By the 1950’s, the efforts of García, the AGIF, and other Hispanic organizations had achieved desegregation for movie theaters, restaurants, and hotels in Texas; barbershops and beauty parlors were opened to Mexican Americans in the 1960’s, but swimming pools and cemeteries were not desegregated until the 1970’s.
García was instrumental in helping gain the Hispanic vote for numerous local and national politicians, including presidents Lyndon B. Johnson and John F. Kennedy. He also fought against poverty and encouraged education. In 1967, President Johnson appointed García an alternate ambassador to the United Nations. In 1968, García became the first Mexican American on the United States Commission on Civil Rights.

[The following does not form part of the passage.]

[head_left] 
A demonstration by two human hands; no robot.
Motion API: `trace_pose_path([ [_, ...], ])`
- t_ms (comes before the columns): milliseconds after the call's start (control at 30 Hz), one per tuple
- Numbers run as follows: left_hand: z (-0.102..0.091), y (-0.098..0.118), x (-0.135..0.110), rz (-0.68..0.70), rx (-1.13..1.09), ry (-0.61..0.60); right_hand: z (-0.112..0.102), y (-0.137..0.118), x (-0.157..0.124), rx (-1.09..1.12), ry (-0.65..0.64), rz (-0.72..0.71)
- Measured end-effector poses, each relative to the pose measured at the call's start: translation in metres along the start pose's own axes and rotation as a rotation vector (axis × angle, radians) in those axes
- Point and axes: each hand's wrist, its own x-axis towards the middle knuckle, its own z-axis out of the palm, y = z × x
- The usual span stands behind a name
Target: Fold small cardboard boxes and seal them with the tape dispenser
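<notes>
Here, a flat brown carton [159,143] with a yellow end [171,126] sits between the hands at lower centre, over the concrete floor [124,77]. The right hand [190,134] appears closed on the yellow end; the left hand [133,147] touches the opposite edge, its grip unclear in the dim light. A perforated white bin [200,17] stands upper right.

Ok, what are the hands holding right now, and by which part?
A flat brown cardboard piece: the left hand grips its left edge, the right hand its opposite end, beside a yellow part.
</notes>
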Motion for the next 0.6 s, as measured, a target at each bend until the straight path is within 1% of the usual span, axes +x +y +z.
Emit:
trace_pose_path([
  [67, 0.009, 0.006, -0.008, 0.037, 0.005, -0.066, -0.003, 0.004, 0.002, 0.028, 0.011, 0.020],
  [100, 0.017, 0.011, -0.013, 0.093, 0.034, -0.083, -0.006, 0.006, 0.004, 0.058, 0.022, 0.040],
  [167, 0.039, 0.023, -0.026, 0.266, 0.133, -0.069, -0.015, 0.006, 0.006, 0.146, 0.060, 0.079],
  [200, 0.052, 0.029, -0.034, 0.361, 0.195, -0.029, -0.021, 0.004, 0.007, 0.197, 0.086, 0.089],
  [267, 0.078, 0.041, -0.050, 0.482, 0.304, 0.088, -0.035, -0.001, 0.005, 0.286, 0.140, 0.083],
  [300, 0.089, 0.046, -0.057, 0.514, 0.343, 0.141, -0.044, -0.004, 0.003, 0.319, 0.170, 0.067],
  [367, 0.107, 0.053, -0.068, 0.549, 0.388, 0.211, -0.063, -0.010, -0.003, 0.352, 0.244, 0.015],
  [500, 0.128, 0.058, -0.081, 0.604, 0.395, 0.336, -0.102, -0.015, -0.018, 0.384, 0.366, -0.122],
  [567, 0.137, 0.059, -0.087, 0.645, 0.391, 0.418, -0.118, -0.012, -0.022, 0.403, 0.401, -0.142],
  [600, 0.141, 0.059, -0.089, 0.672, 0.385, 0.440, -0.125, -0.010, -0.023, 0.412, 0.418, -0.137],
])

García’s dedication to civil rights advocacy continued throughout his life. Even as his own health declined, he also kept practicing medicine. At age sixty-four, he was arrested during a school segregation protest related to Cisneros v. Corpus Christi Independent School District (1970), which extended the Brown v. Board of Education of Topeka, Kansas (1954) ruling to Mexican Americans.
President Ronald Reagan awarded García the Presidential Medal of Freedom in 1984, one of many awards and honors García received during his lifetime. In 1988, García began his last major project, an effort to improve conditions in poor “colonias” of the Rio Grande Valley.

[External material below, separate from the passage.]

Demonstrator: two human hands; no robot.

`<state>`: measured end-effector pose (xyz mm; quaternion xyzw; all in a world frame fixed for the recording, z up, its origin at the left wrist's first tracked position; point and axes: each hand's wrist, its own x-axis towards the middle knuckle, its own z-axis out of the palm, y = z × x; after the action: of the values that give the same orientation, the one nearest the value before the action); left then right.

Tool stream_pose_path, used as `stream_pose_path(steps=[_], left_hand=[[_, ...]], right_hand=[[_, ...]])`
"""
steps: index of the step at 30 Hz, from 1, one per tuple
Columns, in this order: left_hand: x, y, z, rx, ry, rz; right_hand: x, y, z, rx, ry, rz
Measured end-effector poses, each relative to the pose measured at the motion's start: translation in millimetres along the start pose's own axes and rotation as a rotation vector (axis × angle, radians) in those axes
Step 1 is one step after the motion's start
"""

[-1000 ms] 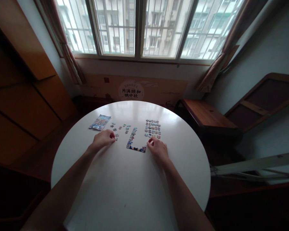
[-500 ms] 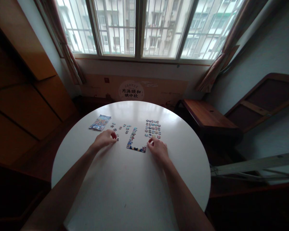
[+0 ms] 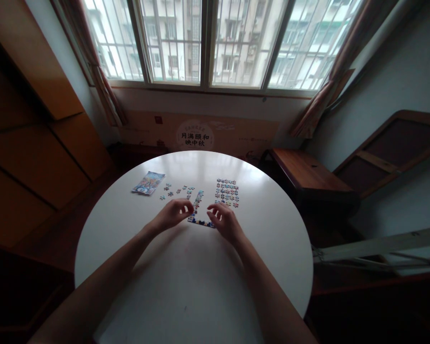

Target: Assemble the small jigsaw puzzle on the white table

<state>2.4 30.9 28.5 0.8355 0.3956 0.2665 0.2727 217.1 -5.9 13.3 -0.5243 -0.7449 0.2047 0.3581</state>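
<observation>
A partly joined jigsaw puzzle [image 3: 201, 222] lies on the round white table [image 3: 186, 282], its left side and bottom edge forming an L. My left hand [image 3: 174, 213] is at the left side of this puzzle, thumb and forefinger pinched on a small puzzle piece mostly hidden by the fingertips. Above the puzzle's right end hovers my right hand [image 3: 225, 220], its fingers curled, thumb and forefinger slightly apart, with nothing visible between them. The right hand covers the puzzle's lower right corner in part.
Loose puzzle pieces [image 3: 170, 194] lie scattered left of the puzzle. Rows of sorted pieces [image 3: 227, 192] sit beyond my right hand. A colourful picture sheet [image 3: 148, 183] is at the far left of the table. A wooden bench [image 3: 304, 167] stands beyond the table's right side.
My left hand has moved right from the loose pieces to the puzzle, and a piece is gone from where it was. My right hand has shifted left over the puzzle's corner.
</observation>
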Motion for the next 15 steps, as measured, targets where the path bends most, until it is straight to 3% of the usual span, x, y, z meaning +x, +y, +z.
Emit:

García’s ceaseless work as a civil rights activist, humanitarian, and doctor inspired many, from activists to novelist Edna Ferber, who based the main character of her novel Giant on García. However, he also could be hot-tempered and sometimes autocratic, and his daughter Cecilia observed that his work left him relatively little time to spend with his family.

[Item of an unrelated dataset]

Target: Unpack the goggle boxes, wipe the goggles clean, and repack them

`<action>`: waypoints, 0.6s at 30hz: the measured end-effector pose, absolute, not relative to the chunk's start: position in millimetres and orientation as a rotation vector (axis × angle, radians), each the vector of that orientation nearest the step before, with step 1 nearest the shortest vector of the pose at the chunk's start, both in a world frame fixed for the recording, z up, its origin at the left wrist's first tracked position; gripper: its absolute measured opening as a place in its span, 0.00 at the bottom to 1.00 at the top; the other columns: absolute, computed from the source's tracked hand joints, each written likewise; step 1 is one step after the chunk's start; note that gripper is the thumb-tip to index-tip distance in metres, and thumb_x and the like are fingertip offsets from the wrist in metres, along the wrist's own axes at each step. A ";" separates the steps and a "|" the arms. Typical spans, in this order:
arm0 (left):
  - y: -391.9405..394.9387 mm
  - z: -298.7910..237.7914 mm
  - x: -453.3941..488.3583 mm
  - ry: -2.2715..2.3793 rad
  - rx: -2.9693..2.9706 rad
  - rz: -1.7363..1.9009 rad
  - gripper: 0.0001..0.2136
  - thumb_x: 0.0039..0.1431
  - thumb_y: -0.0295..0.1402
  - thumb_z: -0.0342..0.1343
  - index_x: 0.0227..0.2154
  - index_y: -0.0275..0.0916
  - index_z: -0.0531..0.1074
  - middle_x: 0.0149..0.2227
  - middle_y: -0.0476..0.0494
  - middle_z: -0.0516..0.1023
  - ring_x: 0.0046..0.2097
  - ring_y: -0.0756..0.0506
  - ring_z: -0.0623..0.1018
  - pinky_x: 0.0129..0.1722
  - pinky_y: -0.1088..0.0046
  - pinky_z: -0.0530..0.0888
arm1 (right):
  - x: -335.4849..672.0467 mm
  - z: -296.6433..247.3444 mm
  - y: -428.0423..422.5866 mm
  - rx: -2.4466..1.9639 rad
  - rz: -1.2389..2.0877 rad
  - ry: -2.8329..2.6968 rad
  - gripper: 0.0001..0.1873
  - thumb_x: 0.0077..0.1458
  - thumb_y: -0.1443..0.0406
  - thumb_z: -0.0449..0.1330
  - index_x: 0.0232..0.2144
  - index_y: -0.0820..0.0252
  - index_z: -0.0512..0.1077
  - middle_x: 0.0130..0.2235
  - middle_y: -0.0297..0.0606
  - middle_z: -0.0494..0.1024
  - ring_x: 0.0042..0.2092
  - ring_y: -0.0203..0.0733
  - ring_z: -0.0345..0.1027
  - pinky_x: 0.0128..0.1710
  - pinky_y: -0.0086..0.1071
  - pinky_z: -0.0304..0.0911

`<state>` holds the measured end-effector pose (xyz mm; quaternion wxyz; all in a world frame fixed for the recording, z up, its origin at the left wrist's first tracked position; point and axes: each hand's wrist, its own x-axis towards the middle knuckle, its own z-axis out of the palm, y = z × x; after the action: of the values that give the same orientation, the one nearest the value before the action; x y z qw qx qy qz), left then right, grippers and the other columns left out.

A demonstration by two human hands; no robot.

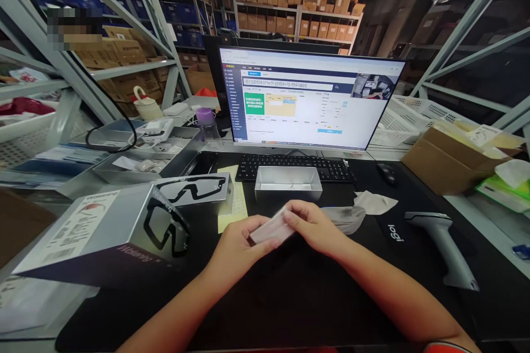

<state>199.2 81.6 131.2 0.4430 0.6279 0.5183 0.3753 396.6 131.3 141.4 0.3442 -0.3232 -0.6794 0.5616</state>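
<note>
Between both hands is a small pale rectangular packet (273,227), and I cannot make out what is inside it. My left hand (238,245) grips its near left end, thumb along the lower edge. The fingers of my right hand (312,222) pinch its upper right end. Just beyond the hands sits an open silver box (289,183). Behind my right hand lies a crumpled clear plastic bag (345,219). To the left, a silver box lid (194,190) shows a glasses picture, next to a larger printed carton (111,226) with a label.
A monitor (306,105) and black keyboard (290,167) stand at the back. On the right are a mouse (386,174), a barcode scanner (445,245), a crumpled white paper (375,202) and a cardboard box (443,157). A purple-capped bottle (209,128) stands beside grey trays (161,154) at left.
</note>
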 end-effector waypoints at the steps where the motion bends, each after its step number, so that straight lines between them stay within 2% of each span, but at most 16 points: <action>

Late in life, García’s health declined rapidly. He survived open-heart surgery, but developed stomach cancer. He died of pneumonia complications and congestive heart failure on July 26, 1996.
Significance
García was a tireless civil rights advocate for both Hispanic Americans and the poor. He believed all Americans deserved the same rights, opportunities, and laws. In addition to his role in numerous legal decisions and political elections benefiting the Mexican American community, García also founded a Hispanic advocacy and assistance group, AGIF, which retained a strong and active membership as of 2011. The work of García and the AGIF paved the way for the Chicano movement of the 1960’s. García also provided free medical care to the poor and worked to improve conditions for migrant workers.
Bibliography
Kells, Michelle Hall. Héctor P. García: Everyday Rhetoric and Mexican American Civil Rights. Carbondale: Southern Illinois University Press, 2006. An examination of the transition from social marginalization to civic inclusion for Mexican Americans after World War II, and how the work of García and others influenced this change.
Ramos, Henry. The American G.I. Forum: In Pursuit of the Dream, 1948-1983. Houston, Tex.: Arte Público Press, 1998. A thoroughly illustrated history of the founding and development of the American G.I. Forum.
San Miguel, Guadalupe. “Let All of Them Take Heed”: Mexican Americans and the Campaign for Education Equality in Texas, 1910-1981. College Station: Texas A&M University Press, 1987. Describes the Mexican American fight for school desegregation in Texas, with personal stories of school experiences and analysis of the strategies used by organized Mexican American groups such as AGIF.